A magmatic barcode for the São Francisco Craton: Contextual in-situ SHRIMP U[sbnd]Pb baddeleyite and zircon dating of the Lavras, Pará de Minas and Formiga dyke swarms and implications for Columbia and Rodinia reconstructions

Abstract

Eoarchean to Rhyacian crust is preserved in the São Francisco Craton of eastern Brazil. To position this crustal segment in paleocontinental reconstructions, precise, accurate and robust geochronological data are necessary, especially for the diverse regional-scale mafic dyke swarms that crosscut the cratonic basement. This geochronological database can then be used to construct a magmatic barcode and compare it to the barcode of other cratons around the world, in search of similarities that might help to position these pieces in the paleocontinental puzzles.
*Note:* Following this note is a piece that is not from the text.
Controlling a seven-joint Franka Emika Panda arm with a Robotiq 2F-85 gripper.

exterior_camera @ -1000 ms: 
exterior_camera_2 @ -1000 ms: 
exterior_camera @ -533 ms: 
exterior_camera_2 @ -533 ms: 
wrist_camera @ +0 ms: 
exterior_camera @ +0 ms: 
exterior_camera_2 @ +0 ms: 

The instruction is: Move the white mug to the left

New UPb SHRIMP contextual in-situ (thin section) dating of baddeleyite and zircon from six samples of three different dyke swarms in the southern São Francisco Craton, in addition to novel lithogeochemical and NdSr isotopic data, allow to pinpoint dyke emplacement at ca. 2.55 Ga (Lavras I swarm; εNd(t) = −6 to +2; TDM not calculable), ca. 1.8–1.7 Ga (Pará de Minas I and II dyke swarms; εNd(t) = −10 to −5; TDM = 2.5–3.0 Ga) and at ca. 900 Ma (Formiga dyke swarm; εNd(t) = −7 to 0; TDM = 1.4–2.3 Ga). The new geochronological data suggest a link between the regional dyke swarms and extensional stresses during the onset of crustal rifting related to the evolution of the Minas, Espinhaço and Macaúbas basins, respectively. A barcode comparison shows strong similarity between the São Francisco and North China cratons (Lavras-Taipingzhai/Naoyumen swarms, Pará de Minas-Taihang/Miyun swarms, Formiga/Pedro Lessa-Sariwon/Dashigou swarms; and possible correlations of the poorly dated 2.2–2.0 Ga Paraopeba swarm with similar aged swarms in North China), suggesting proximity of those two cratonic blocks, whether they were part or not of Proterozoic paleocontinents such as Columbia and Rodinia. The novel geochronological data support previous interpretations based on paleomagnetic data and provide further refinements of the geochronological record of the southern hemisphere cratonic blocks, allowing for better-tied global correlations.